Sec, l’été 2017 se présente comme une saison record, en ce qui concerne les incendies de forêt dans l’Hexagone, depuis la canicule de 2003.

En Europe, le nombre de feux de plus de 30 hectares a été multiplié par 2.5 par rapport à la moyenne des 9 dernières années, selon Effis, le service d’information de l’Union européenne sur les feux de forêt. “Il faut préciser qu’avec une telle sécheresse, toutes les conditions étaient réunies”, commente Roger Gennaï, chef de la base aérienne de la sécurité civile de Nîmes-Garons (Gard). “Près de 16 000 hectares sont partis en fumée depuis le début de l’année. En 2016, de 10 000 à 11 000 hectares avaient brûlé.”

Outre l’abondance du nombre de foyers éteints (quelque 7900 largages ont été effectués, contre 4500 l’an dernier), la localisation des feux dans le secteur sud-est de la France (entre le Gard, les Alpes-Maritimes et la Corse) est également caractéristique de cette saison 2017.

“Il y avait eu davantage de feux dans les Pyrénées-Orientales et l’Aude les années précédentes, complète Roger Gennaï. Or, nous y avons effectué très peu d’interventions cette année. De même, nous sommes intervenus cet été en Lozère, ce qui n’était pas arrivé depuis plusieurs années.”

Renouvellement de la flotte

Depuis un an à présent, le gros de la flotte des pompiers du ciel est stationné sur le tarmac de Nîmes-Garons, à une heure de route de la base historique de Marignane, près de Marseille. “Le déménagement n’a pas impacté nos interventions, précise Roger Gennaï. Nîmes et Marseille sont distantes, en avion, de 10 ou 12 minutes.
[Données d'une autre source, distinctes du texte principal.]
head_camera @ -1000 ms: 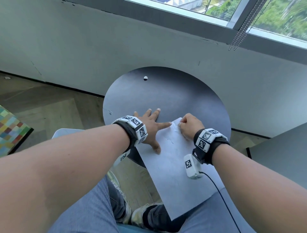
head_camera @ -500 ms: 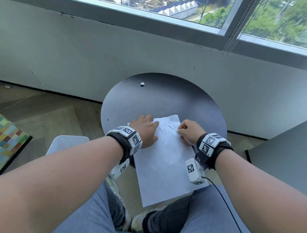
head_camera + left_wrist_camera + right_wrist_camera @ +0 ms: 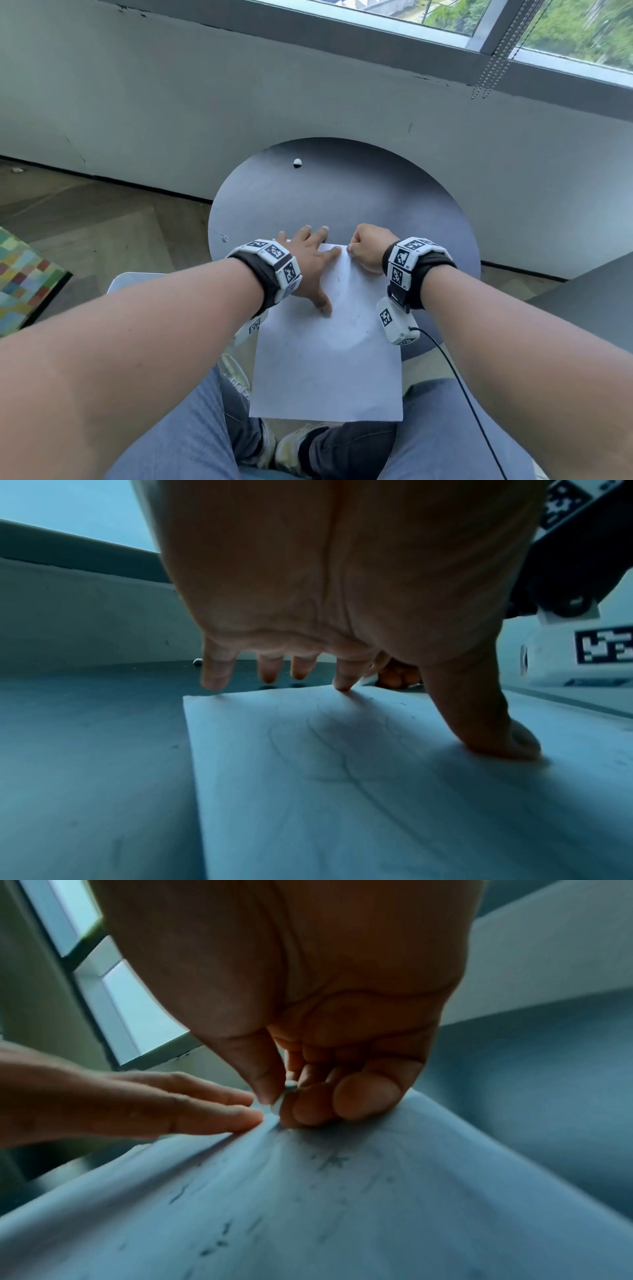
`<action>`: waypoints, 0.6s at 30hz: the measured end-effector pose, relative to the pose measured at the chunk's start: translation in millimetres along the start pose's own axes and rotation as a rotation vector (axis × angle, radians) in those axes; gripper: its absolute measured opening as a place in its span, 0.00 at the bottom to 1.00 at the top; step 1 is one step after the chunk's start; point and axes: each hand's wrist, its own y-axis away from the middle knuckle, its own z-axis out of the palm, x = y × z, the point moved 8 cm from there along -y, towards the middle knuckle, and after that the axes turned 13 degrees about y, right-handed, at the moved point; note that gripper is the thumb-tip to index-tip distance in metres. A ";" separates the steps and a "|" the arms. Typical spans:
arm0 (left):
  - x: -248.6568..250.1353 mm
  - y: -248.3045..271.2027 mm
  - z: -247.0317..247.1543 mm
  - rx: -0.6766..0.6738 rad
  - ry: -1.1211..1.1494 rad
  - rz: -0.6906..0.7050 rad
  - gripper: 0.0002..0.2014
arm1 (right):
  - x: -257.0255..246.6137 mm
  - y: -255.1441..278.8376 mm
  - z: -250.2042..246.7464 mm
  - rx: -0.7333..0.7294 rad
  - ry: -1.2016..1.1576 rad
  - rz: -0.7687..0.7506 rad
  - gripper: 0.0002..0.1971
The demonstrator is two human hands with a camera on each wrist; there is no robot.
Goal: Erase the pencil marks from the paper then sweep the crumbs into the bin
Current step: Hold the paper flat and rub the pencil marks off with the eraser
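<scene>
A white sheet of paper (image 3: 325, 359) lies on the near part of a round dark table (image 3: 376, 192) and hangs over its edge above my lap. My left hand (image 3: 313, 263) lies spread and flat on the paper's far left corner, thumb (image 3: 496, 737) pressing down. My right hand (image 3: 354, 248) is curled at the far right corner and pinches a small white eraser (image 3: 286, 1093) against the sheet. Faint pencil lines (image 3: 342, 750) and dark specks and crumbs (image 3: 335, 1161) show on the paper.
A small white lump (image 3: 297, 163) sits alone at the table's far left. A white object (image 3: 130, 279) stands on the floor by my left arm, mostly hidden. A grey wall runs right behind the table, and a second dark surface (image 3: 589, 294) is at the right.
The paper has turned from slanted to straight in front of me. My left hand went from curled to spread flat on it. My right hand has shifted up to the paper's far corner.
</scene>
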 end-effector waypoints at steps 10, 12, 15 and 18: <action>-0.5 3.2 16.0 0.035 0.063 -0.035 0.67 | -23.3 31.5 5.7 0.007 0.093 -0.188 0.02; -0.5 1.8 17.1 0.026 0.071 -0.032 0.68 | -30.7 51.1 15.9 -0.008 0.105 -0.284 0.01; -2.1 0.8 20.3 0.016 0.074 -0.034 0.69 | -35.5 72.7 33.9 -0.120 0.136 -0.374 0.03; -3.5 -0.6 21.4 0.012 0.072 -0.029 0.71 | -35.5 63.0 29.3 -0.107 0.147 -0.366 0.03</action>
La règle est que, une fois l’alerte donnée, l’avion doit avoir décollé dans les 30 minutes. Or les conditions matérielles ici sont meilleures qu’à Marignane”.

Une analyse un peu différente de celle des pilotes (au nombre de 73), qui, durant l’été, avaient dénoncé, via leur syndicat, l’existence d’une seule piste de décollage dans le Gard contre 2 dans les Bouches-du-Rhône, ce qui pouvait poser problème en cas d’immobilisation d’un appareil sur la piste de départ.

Comme leurs collègues au sol, les pompiers du ciel ont été mis à rude épreuve cette saison. Leur syndicat revendique la création de 9 postes “pour opérer sereinement”. L’an prochain, une partie de leur flotte devrait être renouvelée. Les 9 Tracker devraient être remplacés par 6 appareils à plus forte capacité d’intervention.

“Nous allons faire l’acquisition d’avions multirôles, souligne Jean-François Moniotte, le chef du bureau des moyens aériens à la Direction générale de la sécurité civile. Ils permettront à la fois de lutter contre les flammes mais également de transporter du matériel et des hommes sur des opérations en outre-mer ou à l’étranger.”